■ **Activity**:
Please report every line in the material below where the word "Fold" is found.
####################
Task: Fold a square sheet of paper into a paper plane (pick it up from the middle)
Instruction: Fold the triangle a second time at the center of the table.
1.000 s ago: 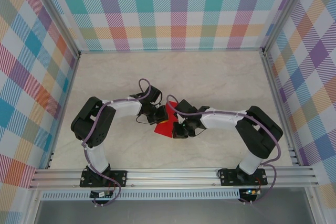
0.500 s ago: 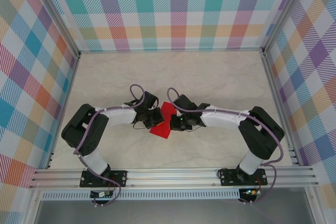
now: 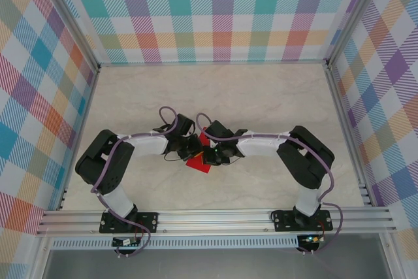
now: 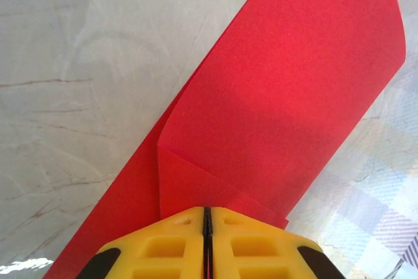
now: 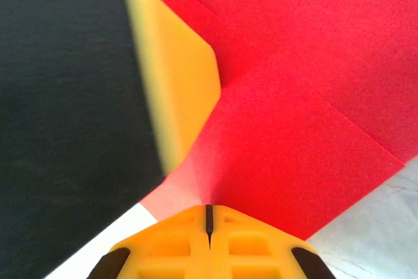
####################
■ **Exercise result**:
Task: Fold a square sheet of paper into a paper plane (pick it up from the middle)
Instruction: Fold the triangle a second time at the center of the table.

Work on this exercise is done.